This is a good read on the media’s perspective problem, and rightly accounts the lack of coverage of middle America in large part to the collapse of middle American, local and regional newspapers. BUT WHY DOESN’T ANYONE HAVE A VIABLE SOLUTION? It’s not like the journalists of today can all just decamp and move to Sioux Falls or Des Moines to report the local news, partly because there are probably fewer jobs than ever in those cities, and also because they might almost drown after one week of actual reporting. (Just kidding, I think it would be phenomenal training.) And it’s not like Shafer has any actual suggestions:

Journalism tends toward the autobiographical unless reporters and editors make a determined effort to separate themselves from the frame of their own experiences. The best medicine for journalistic myopia isn’t reeducation camps or a splurge of diversity hiring, though tiny doses of those two remedies wouldn’t hurt. Journalists respond to their failings best when their vanity is punctured with proof that they blew a story that was right in front of them. If the burning humiliation of missing the biggest political story in a generation won’t change newsrooms, nothing will. More than anything, journalists hate getting beat.

Why NOT a new kind of Works Progress Administration for internet writers? Yes, Jack, a re-education camp for bloggers. The Federal Bloggers’ Project. They would be sent across the country to umm, collect local stories and ethnographies and tell us exactly how many more days of Donald Trump we will have to endure through their dogged reporting.
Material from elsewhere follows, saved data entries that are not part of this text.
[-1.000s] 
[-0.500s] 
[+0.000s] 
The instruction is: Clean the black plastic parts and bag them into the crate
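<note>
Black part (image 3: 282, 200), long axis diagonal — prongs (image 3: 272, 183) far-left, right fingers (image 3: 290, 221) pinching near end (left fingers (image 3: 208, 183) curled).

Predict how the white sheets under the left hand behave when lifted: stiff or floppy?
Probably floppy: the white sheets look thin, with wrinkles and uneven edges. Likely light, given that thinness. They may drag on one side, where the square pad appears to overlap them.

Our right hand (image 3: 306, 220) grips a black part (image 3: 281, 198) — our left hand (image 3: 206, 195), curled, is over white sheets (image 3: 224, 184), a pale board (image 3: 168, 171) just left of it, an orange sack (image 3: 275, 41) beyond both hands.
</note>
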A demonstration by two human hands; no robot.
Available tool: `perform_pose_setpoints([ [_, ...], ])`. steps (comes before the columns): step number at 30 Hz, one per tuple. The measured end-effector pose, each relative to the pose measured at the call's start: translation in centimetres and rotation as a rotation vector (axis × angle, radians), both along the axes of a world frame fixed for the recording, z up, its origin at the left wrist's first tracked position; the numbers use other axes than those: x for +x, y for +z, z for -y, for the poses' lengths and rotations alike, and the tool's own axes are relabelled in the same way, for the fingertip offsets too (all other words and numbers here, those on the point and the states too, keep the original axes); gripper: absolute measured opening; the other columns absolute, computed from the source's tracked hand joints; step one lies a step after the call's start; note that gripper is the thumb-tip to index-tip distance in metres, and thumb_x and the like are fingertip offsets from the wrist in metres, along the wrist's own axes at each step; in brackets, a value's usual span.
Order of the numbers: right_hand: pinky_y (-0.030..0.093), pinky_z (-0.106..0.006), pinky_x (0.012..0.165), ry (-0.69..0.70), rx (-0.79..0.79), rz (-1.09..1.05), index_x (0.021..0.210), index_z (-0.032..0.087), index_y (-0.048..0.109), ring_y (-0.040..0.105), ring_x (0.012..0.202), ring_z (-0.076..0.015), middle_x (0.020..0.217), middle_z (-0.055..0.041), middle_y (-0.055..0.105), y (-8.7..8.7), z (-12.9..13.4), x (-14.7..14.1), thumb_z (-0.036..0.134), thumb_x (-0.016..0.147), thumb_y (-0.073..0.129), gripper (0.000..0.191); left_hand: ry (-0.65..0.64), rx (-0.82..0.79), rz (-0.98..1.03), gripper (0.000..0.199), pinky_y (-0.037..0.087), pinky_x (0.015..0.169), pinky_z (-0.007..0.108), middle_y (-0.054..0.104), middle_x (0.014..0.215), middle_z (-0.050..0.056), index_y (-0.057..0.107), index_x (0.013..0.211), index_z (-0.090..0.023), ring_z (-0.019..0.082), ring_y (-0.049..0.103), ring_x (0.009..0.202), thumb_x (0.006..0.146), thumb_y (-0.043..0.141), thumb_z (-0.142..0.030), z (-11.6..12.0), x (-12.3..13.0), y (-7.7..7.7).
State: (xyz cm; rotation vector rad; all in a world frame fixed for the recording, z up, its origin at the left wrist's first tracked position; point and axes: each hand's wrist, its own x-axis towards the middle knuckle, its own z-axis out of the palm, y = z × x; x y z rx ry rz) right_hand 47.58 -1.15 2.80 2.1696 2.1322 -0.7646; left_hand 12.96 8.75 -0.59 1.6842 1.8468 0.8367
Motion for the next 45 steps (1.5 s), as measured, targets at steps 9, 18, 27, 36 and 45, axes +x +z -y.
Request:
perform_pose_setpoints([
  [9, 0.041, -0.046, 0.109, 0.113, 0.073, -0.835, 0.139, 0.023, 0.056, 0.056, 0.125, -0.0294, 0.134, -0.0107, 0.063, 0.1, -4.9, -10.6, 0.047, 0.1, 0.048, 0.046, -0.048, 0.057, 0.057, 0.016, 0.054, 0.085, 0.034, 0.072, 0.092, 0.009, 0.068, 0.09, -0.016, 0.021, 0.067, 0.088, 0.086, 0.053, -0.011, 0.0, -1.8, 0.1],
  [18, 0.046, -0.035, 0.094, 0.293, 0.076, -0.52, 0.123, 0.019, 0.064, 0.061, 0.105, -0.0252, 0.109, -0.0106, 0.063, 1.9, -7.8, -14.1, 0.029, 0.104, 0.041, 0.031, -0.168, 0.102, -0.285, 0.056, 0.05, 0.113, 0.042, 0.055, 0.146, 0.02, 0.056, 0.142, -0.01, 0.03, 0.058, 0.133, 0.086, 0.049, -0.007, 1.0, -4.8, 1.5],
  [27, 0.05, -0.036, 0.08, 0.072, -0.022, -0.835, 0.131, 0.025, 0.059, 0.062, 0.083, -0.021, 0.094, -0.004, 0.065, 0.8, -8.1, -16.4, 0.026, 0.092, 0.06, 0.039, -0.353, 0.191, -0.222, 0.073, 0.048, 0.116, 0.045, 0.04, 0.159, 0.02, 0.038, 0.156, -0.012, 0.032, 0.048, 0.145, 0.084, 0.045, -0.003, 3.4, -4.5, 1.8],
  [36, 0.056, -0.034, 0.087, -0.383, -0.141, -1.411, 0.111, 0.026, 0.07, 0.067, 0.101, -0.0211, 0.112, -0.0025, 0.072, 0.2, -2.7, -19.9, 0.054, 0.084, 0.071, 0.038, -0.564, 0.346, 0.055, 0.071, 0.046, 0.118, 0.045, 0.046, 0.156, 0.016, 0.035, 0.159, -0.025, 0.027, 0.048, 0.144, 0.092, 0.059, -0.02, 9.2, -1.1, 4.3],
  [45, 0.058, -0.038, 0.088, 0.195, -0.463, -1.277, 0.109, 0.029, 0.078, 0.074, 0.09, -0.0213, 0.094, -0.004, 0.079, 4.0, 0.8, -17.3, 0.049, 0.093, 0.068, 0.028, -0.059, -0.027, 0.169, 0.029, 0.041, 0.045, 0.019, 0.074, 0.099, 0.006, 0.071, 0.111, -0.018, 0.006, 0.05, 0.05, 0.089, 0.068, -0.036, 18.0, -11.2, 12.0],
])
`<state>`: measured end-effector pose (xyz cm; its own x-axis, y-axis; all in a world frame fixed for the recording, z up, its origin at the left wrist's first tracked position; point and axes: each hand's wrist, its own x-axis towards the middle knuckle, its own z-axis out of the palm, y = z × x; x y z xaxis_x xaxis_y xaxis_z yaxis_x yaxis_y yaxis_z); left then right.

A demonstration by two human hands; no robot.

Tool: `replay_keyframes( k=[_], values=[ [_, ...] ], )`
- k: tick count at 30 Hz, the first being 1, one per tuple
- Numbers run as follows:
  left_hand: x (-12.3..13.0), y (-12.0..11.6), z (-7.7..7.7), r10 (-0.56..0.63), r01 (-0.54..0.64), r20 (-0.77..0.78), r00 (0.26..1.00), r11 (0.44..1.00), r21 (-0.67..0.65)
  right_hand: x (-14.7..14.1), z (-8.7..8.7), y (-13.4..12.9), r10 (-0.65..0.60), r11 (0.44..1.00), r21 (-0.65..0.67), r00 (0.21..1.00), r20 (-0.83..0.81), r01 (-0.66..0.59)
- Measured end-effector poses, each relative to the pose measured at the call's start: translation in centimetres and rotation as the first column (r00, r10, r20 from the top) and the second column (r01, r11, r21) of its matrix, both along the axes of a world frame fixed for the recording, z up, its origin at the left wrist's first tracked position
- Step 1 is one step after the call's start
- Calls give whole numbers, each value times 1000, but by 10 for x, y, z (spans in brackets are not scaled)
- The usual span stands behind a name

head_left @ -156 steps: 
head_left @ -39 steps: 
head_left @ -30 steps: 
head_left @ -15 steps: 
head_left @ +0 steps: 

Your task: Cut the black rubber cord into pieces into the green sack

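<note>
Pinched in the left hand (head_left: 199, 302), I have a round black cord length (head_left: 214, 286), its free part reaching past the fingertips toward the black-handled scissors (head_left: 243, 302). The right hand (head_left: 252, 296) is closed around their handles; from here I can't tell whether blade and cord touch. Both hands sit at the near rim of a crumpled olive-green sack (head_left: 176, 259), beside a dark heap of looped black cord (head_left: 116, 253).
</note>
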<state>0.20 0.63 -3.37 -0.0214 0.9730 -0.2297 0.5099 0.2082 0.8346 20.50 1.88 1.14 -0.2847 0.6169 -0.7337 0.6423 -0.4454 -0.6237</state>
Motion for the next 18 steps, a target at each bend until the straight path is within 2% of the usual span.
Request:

It’s not like bloggers even know how to REPORT anymore, amirite? Okay fine, I’ll admit it: the only viable solution to this bubble problem is to go back in time to before the Internet and Craigslist killed the newspaper for good. Patch and other hyperlocal news sites will not save us because no one has ever succeeded in making as much money as you used to be able to by telling people what was happening. Why won’t anyone just admit the 5 jillion-ton elephant in the ether: advertising, which is not broken exactly, but irreparably fucked beyond recognition, having been torn to into a state of segmented inequality almost eerily similar to both income inequality and media coverage?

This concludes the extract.